Re: RFR: 8342382: Implementation of JEP G1: Improve Application Throughput with a More Efficient Write-Barrier [v5]

Albert Mingkun Yang Mon, 03 Mar 2025 07:22:39 -0800

On Mon, 3 Mar 2025 08:42:05 GMT, Thomas Schatzl <tscha...@openjdk.org> wrote:


>> Hi all,
>> 
>>   please review this change that implements (currently Draft) JEP: G1: 
>> Improve Application Throughput with a More Efficient Write-Barrier.
>> 
>> The reason for posting this early is that this is a large change, and the 
>> JEP process is already taking very long with no end in sight but we would 
>> like to have this ready by JDK 25.
>> 
>> ### Current situation
>> 
>> With this change, G1 will reduce the post write barrier to much more 
>> resemble Parallel GC's as described in the JEP. The reason is that G1 lacks 
>> in throughput compared to Parallel/Serial GC due to larger barrier.
>> 
>> The main reason for the current barrier is how g1 implements concurrent 
>> refinement:
>> * g1 tracks dirtied cards using sets (dirty card queue set - dcqs) of 
>> buffers (dirty card queues - dcq) containing the location of dirtied cards. 
>> Refinement threads pick up their contents to re-refine.
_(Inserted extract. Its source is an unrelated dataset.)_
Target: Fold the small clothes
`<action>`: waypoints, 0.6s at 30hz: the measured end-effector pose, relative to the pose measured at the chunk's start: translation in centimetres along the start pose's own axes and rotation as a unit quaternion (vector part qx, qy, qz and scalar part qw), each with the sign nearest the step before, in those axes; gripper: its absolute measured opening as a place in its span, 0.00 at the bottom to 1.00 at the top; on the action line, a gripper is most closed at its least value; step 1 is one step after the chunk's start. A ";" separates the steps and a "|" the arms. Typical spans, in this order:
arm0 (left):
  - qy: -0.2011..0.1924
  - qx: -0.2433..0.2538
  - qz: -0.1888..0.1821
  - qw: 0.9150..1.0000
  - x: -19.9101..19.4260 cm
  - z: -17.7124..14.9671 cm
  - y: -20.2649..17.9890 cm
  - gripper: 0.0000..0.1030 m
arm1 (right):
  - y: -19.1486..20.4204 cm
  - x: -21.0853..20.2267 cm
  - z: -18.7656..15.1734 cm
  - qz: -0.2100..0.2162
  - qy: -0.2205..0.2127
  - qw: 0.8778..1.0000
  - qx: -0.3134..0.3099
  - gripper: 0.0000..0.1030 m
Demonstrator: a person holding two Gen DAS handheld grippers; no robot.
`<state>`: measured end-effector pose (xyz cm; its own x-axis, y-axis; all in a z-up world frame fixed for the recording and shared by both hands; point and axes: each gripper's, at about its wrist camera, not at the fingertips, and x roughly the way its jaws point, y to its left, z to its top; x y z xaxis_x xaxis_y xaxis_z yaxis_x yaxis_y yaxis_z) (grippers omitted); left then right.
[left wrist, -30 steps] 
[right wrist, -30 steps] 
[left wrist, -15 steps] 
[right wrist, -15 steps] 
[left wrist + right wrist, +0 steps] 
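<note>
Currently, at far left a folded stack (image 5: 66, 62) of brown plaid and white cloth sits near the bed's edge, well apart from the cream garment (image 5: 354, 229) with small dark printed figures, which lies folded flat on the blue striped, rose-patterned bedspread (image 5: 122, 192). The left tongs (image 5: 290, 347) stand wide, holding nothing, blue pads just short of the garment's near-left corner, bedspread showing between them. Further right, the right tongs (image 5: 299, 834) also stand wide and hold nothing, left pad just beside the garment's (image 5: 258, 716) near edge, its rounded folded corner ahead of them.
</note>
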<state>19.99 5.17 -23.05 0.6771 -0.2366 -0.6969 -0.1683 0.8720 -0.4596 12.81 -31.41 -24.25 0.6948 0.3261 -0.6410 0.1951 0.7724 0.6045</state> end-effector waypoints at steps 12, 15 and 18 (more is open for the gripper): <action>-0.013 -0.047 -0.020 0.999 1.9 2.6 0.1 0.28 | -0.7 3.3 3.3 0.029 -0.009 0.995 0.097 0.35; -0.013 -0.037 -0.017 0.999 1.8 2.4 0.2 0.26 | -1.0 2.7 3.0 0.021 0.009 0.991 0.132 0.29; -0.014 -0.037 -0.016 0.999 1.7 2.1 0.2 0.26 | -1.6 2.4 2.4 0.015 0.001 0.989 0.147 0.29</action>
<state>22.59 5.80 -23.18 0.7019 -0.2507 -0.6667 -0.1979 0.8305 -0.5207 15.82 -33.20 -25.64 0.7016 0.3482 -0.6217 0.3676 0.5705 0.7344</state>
The barrier needs to 
>> enqueue card locations.
>> * For correctness dirty card updates requires fine-grained synchronization 
>> between mutator and refinement threads,
>> * Finally there is generic code to avoid dirtying cards altogether 
>> (filters), to avoid executing the synchronization and the enqueuing as much 
>> as possible.
>> 
>> These tasks require the current barrier to look as follows for an assignment 
>> `x.a = y` in pseudo code:
>> 
>> 
>> // Filtering
>> if (region(@x.a) == region(y)) goto done; // same region check
>> if (y == null) goto done;     // null value check
>> if (card(@x.a) == young_card) goto done;  // write to young gen check
>> StoreLoad;                // synchronize
>> if (card(@x.a) == dirty_card) goto done;
>> 
>> *card(@x.a) = dirty
>> 
>> // Card tracking
>> enqueue(card-address(@x.a)) into thread-local-dcq;
>> if (thread-local-dcq is not full) goto done;
>> 
>> call runtime to move thread-local-dcq into dcqs
>> 
>> done:
>> 
>> 
>> Overall this post-write barrier alone is in the range of 40-50 total 
>> instructions, compared to three or four(!) for parallel and serial gc.
>> 
>> The large size of the inlined barrier not only has a large code footprint, 
>> but also prevents some compiler optimizations like loop unrolling or 
>> inlining.
>> 
>> There are several papers showing that this barrier alone can decrease 
>> throughput by 10-20% 
>> ([Yang12](https://dl.acm.org/doi/10.1145/2426642.2259004)), which is 
>> corroborated by some benchmarks (see links).
>> 
>> The main idea for this change is to not use fine-grained synchronization 
>> between refinement and mutator threads, but coarse grained based on 
>> atomically switching c...
>
> Thomas Schatzl has updated the pull request incrementally with one additional 
> commit since the last revision:
> 
>   * fix comment (trailing whitespace)
>   * another assert when snapshotting at a safepoint.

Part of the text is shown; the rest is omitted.